There are a number of financial specialists that claim that the choices we make in a bear market may lead to wealth. But as an investor, these tumultuous times are difficult, especially when your cryptocurrency portfolio has lost a lot of value. Investors want guidance from “experts,” and a string of somewhat contradictory statements about cryptocurrency does not help matters.

Some investors may be tempted to sell out of fear that they will lose more money. It’s natural to want to cut your losses and sell when some cryptos have dropped 90 percent from their peaks. It’s difficult to sit tight and wait for the storm to pass, but selling poses the danger of missing out on any potential gains if prices bounce back. The difficulty is that we don’t know when — or even if — better days will arrive. Getting out of crypto-town becomes increasingly enticing when a guru predicts that the price can plummet by 50% or more.

Some investors may be wondering when to get in or if it’s still a good time to buy Bitcoin. Some claim that when Bitcoin dropped below $20,000, we hit a bottom, which might be true. Nonetheless, crypto prices continue to fall under considerable downward pressure, and there are several major hurdles ahead for the technology. Even so, if Kiyosaki’s devotees are expecting a drop to $9,000 or even $1,100 before jumping back on the bandwagon, they could hesitate too long on the sidelines and never purchase cryptocurrency at all.

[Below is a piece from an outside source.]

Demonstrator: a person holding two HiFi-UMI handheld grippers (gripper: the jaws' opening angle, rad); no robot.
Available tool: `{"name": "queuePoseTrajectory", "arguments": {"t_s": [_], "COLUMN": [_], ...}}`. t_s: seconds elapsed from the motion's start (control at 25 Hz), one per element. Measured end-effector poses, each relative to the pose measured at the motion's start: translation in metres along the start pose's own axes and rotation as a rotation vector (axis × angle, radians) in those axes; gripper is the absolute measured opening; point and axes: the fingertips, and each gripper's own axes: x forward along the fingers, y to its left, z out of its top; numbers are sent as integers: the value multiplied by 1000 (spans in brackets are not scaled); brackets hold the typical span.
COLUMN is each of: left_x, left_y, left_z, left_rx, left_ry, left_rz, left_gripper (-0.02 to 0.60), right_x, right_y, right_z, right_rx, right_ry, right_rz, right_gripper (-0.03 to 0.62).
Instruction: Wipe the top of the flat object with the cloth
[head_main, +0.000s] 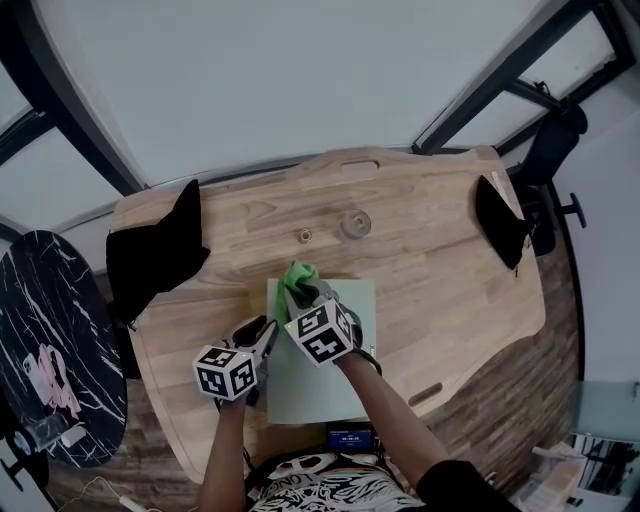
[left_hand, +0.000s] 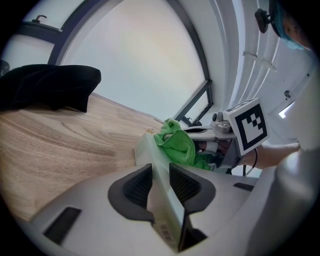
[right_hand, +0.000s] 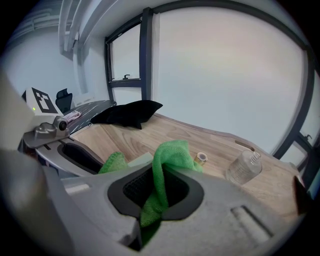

One thing that Kiyosaki’s mixed messages make clear is the degree of risk involved in this asset class, and the macroeconomic climate or increased government control may have a significant influence. If you’re thinking about buying crypto while prices are low, do your own study and ensure you understand the risks. You might discover some useful financial advice on social media from experts. Keep in mind that it is YOU – not them – who is putting your money at risk.